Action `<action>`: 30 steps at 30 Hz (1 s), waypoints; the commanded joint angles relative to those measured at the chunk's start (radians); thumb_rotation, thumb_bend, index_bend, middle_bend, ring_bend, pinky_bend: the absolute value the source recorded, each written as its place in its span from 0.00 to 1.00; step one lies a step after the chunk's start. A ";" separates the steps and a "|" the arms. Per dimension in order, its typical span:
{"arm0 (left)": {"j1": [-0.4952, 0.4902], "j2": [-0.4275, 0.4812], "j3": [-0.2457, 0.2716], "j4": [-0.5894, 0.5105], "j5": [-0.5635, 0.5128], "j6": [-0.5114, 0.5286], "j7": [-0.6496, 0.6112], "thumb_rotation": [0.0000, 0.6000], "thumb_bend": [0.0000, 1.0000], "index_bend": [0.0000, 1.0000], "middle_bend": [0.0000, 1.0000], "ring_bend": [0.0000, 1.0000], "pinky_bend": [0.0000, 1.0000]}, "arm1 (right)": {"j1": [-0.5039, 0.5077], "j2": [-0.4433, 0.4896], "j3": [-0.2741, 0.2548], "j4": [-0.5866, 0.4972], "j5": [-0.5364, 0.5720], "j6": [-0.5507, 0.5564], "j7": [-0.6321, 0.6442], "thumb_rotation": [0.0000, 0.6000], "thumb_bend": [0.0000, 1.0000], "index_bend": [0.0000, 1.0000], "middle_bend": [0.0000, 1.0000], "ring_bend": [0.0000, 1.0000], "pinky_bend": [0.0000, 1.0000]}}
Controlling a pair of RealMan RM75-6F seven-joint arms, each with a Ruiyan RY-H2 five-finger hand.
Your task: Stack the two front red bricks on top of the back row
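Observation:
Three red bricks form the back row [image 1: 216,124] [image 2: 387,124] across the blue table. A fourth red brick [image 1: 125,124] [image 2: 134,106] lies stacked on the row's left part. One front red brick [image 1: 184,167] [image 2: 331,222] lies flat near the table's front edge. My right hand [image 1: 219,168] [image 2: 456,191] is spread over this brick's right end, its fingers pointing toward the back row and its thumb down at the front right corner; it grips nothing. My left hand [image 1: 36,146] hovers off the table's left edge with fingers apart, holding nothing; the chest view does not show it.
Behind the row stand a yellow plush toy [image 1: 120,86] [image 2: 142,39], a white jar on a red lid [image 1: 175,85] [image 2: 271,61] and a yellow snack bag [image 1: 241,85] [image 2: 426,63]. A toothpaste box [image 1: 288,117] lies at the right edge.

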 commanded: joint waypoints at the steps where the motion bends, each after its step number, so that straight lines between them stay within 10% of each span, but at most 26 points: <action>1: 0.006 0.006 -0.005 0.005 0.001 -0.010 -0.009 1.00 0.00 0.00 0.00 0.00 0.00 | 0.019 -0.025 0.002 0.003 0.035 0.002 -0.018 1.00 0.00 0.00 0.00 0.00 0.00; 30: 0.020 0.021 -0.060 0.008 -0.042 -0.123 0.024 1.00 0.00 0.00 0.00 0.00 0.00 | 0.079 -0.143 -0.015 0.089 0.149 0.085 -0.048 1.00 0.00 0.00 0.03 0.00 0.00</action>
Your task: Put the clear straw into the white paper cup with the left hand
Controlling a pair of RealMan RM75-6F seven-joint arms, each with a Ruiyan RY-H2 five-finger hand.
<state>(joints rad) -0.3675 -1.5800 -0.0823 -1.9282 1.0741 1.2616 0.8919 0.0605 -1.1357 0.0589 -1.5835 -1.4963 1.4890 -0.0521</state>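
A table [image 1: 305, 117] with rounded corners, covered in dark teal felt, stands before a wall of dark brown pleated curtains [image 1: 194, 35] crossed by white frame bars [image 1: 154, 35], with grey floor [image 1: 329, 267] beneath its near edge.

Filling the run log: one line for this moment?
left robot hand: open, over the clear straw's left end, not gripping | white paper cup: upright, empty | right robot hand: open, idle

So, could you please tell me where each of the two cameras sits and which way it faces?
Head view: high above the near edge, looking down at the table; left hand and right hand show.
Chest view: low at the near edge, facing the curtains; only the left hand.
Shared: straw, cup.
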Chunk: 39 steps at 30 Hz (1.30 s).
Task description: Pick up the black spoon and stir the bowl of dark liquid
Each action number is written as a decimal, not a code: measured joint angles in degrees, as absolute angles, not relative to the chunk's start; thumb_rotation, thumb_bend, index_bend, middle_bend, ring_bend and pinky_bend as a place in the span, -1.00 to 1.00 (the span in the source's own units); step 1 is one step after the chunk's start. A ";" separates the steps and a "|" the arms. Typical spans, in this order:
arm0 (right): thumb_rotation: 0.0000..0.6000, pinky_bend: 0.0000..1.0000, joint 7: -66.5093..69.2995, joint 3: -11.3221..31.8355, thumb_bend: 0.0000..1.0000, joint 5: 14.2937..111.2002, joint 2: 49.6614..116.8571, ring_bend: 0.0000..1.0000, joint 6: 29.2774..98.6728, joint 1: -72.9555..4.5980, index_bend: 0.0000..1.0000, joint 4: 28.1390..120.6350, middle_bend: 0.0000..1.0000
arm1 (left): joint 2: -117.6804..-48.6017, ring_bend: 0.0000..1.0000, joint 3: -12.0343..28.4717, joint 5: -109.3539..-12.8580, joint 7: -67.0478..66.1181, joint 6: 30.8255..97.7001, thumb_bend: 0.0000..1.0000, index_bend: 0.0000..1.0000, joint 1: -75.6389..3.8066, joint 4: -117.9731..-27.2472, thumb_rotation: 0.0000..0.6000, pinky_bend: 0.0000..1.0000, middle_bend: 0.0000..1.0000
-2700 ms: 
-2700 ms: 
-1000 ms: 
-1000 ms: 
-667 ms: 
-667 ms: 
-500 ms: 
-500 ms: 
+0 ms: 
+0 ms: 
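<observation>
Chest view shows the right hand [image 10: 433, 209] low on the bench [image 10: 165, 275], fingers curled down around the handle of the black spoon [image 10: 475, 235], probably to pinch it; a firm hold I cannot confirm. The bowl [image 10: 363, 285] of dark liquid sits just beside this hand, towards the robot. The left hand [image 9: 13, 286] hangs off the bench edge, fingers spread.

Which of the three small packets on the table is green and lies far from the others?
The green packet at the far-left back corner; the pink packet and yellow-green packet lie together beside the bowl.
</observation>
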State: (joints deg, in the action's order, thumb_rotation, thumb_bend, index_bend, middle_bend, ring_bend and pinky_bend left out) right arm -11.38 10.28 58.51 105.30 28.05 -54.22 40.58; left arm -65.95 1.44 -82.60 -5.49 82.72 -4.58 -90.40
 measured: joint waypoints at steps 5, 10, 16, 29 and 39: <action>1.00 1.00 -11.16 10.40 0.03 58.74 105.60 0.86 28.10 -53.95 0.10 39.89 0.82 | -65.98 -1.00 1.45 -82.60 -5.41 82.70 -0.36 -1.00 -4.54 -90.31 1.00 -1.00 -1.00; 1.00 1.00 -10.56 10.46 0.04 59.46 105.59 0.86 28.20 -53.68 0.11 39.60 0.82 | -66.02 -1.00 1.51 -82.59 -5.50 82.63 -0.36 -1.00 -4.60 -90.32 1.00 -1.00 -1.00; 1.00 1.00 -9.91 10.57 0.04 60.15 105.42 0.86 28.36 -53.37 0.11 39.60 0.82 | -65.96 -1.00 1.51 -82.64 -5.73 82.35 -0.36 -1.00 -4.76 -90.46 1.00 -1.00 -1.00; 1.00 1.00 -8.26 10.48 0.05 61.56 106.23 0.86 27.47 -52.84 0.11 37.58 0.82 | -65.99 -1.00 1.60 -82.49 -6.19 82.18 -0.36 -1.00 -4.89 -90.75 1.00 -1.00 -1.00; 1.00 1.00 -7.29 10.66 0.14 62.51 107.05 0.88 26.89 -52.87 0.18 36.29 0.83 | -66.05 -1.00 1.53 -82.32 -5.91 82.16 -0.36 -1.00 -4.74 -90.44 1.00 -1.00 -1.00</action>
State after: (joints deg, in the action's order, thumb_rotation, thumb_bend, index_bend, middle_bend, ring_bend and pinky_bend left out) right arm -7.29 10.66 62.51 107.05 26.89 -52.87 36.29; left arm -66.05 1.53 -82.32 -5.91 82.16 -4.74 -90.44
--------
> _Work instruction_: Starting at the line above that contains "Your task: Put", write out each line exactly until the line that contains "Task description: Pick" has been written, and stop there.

> _Solution below_:
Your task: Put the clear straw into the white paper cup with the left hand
Controlling a pair of RealMan RM75-6F seven-joint arms, each with a Ruiyan RY-H2 five-finger hand.
<state>(joints rad) -0.3675 -1.5800 -0.0823 -1.9282 1.0741 1.2616 0.8919 0.0605 -1.1357 0.0589 -1.5835 -1.4963 1.4890 -0.0521</state>
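A table [image 1: 305, 117] with rounded corners, covered in dark teal felt, stands before a wall of dark brown pleated curtains [image 1: 194, 35] crossed by white frame bars [image 1: 154, 35], with grey floor [image 1: 329, 267] beneath its near edge.

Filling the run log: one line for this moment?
left robot hand: open, over the clear straw's left end, not gripping | white paper cup: upright, empty | right robot hand: open, idle

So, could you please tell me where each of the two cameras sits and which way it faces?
Head view: high above the near edge, looking down at the table; left hand and right hand show.
Chest view: low at the near edge, facing the curtains; only the left hand.
Shared: straw, cup.
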Chunk: 39 steps at 30 Hz (1.30 s).
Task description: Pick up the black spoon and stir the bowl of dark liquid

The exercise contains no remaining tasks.